Work task:
What is needed is an exact copy of the data that follows.

Raw data:

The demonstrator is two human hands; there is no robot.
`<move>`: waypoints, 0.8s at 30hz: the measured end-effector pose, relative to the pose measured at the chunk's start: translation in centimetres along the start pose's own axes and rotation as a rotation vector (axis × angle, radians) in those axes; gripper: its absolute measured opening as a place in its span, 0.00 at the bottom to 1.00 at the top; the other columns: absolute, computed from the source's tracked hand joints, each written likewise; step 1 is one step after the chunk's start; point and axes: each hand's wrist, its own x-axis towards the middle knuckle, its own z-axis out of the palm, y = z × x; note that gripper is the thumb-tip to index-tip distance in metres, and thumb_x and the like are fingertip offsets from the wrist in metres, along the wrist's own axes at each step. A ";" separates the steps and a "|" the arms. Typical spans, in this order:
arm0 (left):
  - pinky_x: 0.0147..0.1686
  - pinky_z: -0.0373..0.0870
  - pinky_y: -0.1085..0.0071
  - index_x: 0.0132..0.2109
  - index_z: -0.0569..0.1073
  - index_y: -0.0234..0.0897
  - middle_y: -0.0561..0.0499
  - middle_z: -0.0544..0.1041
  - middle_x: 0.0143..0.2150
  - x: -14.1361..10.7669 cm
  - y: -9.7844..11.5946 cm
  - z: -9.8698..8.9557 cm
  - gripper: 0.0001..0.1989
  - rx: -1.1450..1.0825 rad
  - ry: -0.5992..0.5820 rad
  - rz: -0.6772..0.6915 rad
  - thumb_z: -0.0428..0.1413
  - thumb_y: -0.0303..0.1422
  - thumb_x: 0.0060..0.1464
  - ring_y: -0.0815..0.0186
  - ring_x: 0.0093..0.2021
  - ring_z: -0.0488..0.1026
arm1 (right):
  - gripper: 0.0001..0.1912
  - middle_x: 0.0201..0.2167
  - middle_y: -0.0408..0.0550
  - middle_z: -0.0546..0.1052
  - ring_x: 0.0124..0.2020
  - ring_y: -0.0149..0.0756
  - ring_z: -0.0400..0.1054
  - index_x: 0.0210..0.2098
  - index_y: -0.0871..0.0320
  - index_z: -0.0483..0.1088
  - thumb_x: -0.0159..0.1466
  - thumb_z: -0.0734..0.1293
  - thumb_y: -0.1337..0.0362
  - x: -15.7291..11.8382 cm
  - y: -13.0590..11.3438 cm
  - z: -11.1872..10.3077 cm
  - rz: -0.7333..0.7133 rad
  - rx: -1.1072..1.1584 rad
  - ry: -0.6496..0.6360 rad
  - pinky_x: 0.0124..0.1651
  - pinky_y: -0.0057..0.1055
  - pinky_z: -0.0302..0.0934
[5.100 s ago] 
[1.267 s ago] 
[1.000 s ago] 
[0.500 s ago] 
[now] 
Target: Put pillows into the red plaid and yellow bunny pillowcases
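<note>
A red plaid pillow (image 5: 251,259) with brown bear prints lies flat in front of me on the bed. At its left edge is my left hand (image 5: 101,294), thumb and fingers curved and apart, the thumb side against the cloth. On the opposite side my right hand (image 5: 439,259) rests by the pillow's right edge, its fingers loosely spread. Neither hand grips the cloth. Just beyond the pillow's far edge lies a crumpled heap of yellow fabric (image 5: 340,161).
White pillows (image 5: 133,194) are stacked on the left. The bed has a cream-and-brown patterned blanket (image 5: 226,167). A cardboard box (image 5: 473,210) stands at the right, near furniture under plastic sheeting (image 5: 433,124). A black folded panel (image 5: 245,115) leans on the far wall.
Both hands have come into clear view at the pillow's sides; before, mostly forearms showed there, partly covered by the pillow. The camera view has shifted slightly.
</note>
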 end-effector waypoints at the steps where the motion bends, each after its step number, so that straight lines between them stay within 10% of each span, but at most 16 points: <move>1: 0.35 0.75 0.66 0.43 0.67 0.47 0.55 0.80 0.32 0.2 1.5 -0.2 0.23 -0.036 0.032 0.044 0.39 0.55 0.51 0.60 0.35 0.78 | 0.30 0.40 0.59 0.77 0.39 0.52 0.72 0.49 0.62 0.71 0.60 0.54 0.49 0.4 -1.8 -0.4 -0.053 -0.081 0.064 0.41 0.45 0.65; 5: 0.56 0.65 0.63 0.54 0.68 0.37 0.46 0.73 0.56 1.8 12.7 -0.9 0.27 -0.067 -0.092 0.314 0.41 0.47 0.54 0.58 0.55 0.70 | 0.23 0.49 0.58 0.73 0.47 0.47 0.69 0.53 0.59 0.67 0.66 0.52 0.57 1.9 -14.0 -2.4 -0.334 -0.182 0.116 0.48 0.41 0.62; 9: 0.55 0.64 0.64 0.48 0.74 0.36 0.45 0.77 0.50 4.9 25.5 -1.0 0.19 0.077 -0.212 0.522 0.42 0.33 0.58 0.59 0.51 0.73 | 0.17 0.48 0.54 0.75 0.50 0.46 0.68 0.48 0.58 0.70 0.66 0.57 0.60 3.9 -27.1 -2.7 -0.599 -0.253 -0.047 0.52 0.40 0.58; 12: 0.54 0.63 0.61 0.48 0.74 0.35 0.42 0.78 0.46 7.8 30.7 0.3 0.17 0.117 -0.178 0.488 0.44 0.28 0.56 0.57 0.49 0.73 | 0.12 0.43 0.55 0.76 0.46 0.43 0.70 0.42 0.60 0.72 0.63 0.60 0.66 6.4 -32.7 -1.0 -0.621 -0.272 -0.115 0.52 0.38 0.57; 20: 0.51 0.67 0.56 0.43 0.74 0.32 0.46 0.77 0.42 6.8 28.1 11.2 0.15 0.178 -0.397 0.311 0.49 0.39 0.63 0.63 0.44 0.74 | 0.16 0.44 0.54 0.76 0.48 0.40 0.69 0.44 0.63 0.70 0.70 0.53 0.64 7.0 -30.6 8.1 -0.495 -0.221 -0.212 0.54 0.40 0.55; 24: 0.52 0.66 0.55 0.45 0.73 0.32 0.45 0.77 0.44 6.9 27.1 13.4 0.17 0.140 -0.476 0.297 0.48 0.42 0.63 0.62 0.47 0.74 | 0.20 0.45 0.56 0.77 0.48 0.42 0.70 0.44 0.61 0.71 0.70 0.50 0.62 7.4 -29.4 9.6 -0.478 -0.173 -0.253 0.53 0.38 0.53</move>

Task output:
The demonstrator is two human hands; there is no robot.
`<move>`: waypoints, 0.8s at 30hz: the measured end-effector pose, relative to the pose measured at the chunk's start: translation in centimetres along the start pose's own axes and rotation as a rotation vector (axis × angle, radians) in those axes; gripper: its absolute measured opening as a place in its span, 0.00 at the bottom to 1.00 at the top; the other columns: absolute, computed from the source's tracked hand joints, each written likewise; step 1 is one step after the chunk's start; point and axes: each hand's wrist, its own x-axis towards the middle knuckle, its own z-axis out of the palm, y = z × x; note that gripper is the thumb-tip to index-tip distance in metres, and thumb_x and the like are fingertip offsets from the wrist in metres, along the wrist's own axes at each step. A ";" separates the steps and a "|" the arms. Typical spans, in this order:
arm0 (left):
  - pinky_x: 0.0147..0.1686
  - pinky_z: -0.0373..0.0870
  - pinky_y: -0.1085..0.0071
  - index_x: 0.0132..0.2109
  - index_z: -0.0569..0.1073
  - index_y: -0.0234..0.0897
  - middle_y: -0.0561..0.0499
  - middle_z: -0.0544..0.1041
  - middle_x: 0.0143..0.2150
  - x: -14.1361..10.7669 cm
  - y: -9.7844..11.5946 cm
  - z: -9.8698..8.9557 cm
  - gripper: 0.0001..0.1989
  - rx: -1.1450..1.0825 rad
  - ry: -0.5992..0.5820 rad
  - rz: -0.6772..0.6915 rad
  - thumb_z: -0.0428..0.1413
  - thumb_y: -0.0303..0.1422
  - thumb_x: 0.0060..0.1464
  - ring_y: -0.0815..0.0186
  - ring_x: 0.0093..0.2021
  - ring_z: -0.0488..0.1026
arm1 (right):
  - gripper: 0.0001..0.1912
  - middle_x: 0.0201..0.2167
  - middle_y: -0.0408..0.0550
  - middle_z: -0.0546..0.1052
  - ring_x: 0.0124..0.2020
  - ring_y: -0.0149..0.0756
  - ring_z: -0.0400..0.1054
  - index_x: 0.0210..0.2098
  - index_y: -0.0871..0.0320
  - index_z: -0.0483..0.1088
  - thumb_x: -0.0159..0.1466
  - thumb_z: -0.0734..0.1293
  - thumb_y: -0.1337..0.0362
  - x: -15.7291..11.8382 cm
  - y: -13.0590..11.3438 cm
  - z: -11.1872..10.3077 cm
  - rz: -0.7333..0.7133 rad
  - rx: -1.1072..1.1584 rad
  - ry: -0.6496..0.6360 rad
  - pinky_x: 0.0124..0.1651
  - pinky_y: -0.0057..0.1055
  - pinky_z: -0.0302..0.0934
[5.100 s ago] 
[1.267 s ago] 
[1.000 s ago] 
[0.500 s ago] 
[now] 
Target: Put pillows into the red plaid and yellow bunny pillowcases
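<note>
A red plaid pillow (image 5: 251,259) with brown bear prints lies flat in front of me on the bed. At its left edge is my left hand (image 5: 101,294), thumb and fingers curved and apart, the thumb side against the cloth. On the opposite side my right hand (image 5: 439,259) rests by the pillow's right edge, its fingers loosely spread. Neither hand grips the cloth. Just beyond the pillow's far edge lies a crumpled heap of yellow fabric (image 5: 340,161).
White pillows (image 5: 133,194) are stacked on the left. The bed has a cream-and-brown patterned blanket (image 5: 226,167). A cardboard box (image 5: 473,210) stands at the right, near furniture under plastic sheeting (image 5: 433,124). A black folded panel (image 5: 245,115) leans on the far wall.
Both hands have come into clear view at the pillow's sides; before, mostly forearms showed there, partly covered by the pillow. The camera view has shifted slightly.
</note>
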 end-effector waypoints at the steps where the motion bends, each after its step number, so that straight lines between them stay within 10% of each span, but at most 16 points: <move>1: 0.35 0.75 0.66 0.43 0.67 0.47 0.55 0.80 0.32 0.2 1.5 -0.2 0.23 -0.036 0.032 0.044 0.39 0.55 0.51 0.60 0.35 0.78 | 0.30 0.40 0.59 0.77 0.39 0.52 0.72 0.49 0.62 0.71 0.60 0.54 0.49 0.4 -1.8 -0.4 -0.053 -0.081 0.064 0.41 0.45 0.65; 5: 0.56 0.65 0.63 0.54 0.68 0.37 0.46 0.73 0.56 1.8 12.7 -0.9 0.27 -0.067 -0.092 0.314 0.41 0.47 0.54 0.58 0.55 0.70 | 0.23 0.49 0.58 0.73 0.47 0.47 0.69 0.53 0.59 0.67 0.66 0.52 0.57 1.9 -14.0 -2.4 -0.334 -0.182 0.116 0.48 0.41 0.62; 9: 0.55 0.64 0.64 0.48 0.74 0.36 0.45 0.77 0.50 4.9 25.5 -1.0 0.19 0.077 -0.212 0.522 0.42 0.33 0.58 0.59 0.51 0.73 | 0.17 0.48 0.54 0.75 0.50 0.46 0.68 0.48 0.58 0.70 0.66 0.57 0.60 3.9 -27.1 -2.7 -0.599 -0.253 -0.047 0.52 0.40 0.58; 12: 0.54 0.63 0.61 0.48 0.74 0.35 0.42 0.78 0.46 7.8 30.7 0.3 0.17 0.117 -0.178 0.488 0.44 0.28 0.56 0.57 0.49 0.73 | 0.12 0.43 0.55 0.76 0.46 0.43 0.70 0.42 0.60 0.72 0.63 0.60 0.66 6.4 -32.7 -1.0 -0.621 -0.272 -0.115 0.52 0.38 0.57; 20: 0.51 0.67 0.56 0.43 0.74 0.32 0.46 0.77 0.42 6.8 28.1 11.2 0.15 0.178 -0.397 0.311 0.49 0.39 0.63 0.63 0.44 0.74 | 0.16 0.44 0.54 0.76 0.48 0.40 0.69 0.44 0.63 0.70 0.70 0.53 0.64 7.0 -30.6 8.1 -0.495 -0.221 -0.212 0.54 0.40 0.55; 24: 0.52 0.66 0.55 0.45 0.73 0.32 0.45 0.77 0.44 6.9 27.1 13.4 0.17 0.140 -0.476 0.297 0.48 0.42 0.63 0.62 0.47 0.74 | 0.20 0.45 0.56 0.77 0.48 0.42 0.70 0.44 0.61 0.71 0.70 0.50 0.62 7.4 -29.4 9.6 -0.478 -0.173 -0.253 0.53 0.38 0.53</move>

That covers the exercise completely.